Wednesday, April 10, 2013

The Lady's not for turning












This entry is prompted by Margaret Thatcher’s death this week but it could and should have been written many years ago, in fact at any time she relinquished power in November 1990.

Much debate is now taking place about Maggie’s legacy and in the discussion there’s quite definitely no in-between ground – you either loved her or you hated her. For my part I hated her.

It’s always worth analysing all your strong sentiments so on this one, here goes.

My early dislike for the Iron Lady came from simple and evident factors – her arrogant personality, her dogged yet fool-hardy determination in dealing with the Hunger Strikes in Northern Ireland, her warmongering in the Falklands. Not long before she sent 258 British sons to their death in the South Atlantic, she was notoriously seen on television weeping over the plight of her own son who had got lost in the Sahara Desert while competing in the Paris-Dakar rally. Both instances resulted in the mobilisation of air forces to bring a “satisfactory” conclusion.
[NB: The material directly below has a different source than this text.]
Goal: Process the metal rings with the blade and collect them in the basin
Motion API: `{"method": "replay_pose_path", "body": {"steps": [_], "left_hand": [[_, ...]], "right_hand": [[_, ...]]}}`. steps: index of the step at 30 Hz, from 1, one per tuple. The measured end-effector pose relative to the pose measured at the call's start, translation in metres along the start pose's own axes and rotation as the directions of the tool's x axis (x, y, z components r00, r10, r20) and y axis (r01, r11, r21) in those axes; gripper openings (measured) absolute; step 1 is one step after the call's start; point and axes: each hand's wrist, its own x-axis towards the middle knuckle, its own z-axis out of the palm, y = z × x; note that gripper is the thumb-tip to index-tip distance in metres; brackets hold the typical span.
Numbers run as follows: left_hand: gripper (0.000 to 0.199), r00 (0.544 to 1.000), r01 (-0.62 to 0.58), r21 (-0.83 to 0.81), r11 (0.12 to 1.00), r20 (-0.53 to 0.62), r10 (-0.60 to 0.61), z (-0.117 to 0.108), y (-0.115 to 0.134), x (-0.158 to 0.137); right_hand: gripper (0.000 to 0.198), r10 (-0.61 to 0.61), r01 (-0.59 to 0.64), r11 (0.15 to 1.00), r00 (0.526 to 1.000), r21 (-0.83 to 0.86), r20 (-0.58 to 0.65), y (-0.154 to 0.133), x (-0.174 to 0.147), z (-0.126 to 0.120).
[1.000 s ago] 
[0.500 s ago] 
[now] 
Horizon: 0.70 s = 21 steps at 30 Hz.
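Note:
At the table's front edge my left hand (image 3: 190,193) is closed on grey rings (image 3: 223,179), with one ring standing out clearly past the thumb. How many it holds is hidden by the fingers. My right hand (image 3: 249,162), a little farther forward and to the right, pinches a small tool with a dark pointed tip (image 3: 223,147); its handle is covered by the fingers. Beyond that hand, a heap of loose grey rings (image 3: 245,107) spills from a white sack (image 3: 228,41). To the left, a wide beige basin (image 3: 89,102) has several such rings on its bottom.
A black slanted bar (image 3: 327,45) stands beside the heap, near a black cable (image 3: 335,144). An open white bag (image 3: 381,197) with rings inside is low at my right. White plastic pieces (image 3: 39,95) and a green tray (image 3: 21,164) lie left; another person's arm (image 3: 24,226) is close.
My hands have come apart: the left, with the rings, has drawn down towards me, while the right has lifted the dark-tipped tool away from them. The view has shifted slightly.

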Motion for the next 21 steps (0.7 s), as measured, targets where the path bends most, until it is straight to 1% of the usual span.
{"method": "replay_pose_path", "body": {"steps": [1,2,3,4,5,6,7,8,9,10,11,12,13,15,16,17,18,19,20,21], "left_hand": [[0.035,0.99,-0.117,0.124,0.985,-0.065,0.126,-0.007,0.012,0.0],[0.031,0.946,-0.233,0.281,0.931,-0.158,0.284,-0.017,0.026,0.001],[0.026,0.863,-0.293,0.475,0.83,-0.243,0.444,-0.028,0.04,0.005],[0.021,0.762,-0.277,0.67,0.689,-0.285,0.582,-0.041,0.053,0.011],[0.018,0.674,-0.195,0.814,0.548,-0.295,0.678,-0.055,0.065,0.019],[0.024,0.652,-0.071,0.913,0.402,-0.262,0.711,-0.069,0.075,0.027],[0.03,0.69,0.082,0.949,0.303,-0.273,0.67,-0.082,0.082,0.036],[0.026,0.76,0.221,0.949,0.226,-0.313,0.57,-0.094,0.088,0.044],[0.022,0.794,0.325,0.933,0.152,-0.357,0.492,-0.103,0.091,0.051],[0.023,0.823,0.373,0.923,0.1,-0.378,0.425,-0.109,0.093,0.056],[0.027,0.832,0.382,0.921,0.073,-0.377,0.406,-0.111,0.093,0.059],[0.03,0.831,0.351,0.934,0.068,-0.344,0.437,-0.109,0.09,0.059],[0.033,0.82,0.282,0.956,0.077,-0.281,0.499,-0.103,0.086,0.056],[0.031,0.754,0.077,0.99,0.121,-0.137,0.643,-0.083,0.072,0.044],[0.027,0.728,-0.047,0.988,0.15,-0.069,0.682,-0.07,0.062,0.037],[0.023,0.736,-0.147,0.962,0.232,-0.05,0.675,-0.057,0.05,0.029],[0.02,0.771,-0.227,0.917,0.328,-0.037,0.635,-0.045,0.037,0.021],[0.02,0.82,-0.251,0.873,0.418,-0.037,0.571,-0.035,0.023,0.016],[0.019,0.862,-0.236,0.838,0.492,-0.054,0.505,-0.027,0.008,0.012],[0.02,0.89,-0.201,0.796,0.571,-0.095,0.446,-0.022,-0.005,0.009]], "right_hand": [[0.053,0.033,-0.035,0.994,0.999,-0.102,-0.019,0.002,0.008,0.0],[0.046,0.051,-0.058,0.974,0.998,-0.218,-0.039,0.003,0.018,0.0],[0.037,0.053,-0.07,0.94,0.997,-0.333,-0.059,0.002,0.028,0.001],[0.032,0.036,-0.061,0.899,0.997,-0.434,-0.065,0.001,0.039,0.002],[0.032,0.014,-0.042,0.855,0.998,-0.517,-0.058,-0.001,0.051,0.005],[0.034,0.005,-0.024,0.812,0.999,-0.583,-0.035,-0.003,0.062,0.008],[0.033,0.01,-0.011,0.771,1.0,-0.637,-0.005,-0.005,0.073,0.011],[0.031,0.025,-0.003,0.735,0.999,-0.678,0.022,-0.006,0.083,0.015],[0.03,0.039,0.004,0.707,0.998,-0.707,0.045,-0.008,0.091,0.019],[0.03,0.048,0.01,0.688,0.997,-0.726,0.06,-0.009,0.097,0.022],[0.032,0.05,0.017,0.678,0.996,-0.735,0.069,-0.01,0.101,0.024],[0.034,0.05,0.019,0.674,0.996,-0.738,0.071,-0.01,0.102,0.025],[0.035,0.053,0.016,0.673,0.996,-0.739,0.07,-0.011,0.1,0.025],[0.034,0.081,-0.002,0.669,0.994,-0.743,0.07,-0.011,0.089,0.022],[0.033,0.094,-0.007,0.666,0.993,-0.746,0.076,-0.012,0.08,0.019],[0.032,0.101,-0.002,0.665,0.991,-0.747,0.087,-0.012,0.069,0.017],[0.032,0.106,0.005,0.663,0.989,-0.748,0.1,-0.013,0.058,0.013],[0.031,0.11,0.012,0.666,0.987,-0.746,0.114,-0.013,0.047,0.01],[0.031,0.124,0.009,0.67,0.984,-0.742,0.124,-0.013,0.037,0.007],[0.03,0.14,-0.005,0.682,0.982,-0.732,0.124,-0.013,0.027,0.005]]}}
My other reasons for hating Maggie took longer to manifest – her role in the cover-up of the Hillsborough tragedy and her positioning with regard to football fans (and other lower-cast sections of society like the miners) was snobbish, contemptuous and bordering on racist.

Much of what I have listed to date is what I consider to be personal flaws in her persona, but I would also question her judgement (as opposed to character) on less emotive matters. Her economic policies promoted greed – the Thatcher years were an pre-cursor to the flawed model which we nurtured during the Celtic Tiger – and while they may have brought apparent economic success statistically at that time, they were fundamentally damaging to the longer term functioning of business and indeed society. Many of the UK’s ills are not significantly different from our own at present and much of this damage was as a result on over-dependence on liberalisation of business and deregulation. To give Maggie a bit of credit, she did keep the UK out of the Euro which was a clever decision in retrospect.

So Margaret’s gone and it’s a mark of her impact on society that she got a mention on CD&B. Well done lady, and may you rest in peace. A bit like Charlie Haughey for some of us, her legacy will endure for may years to come, and to my mind for similar reasons.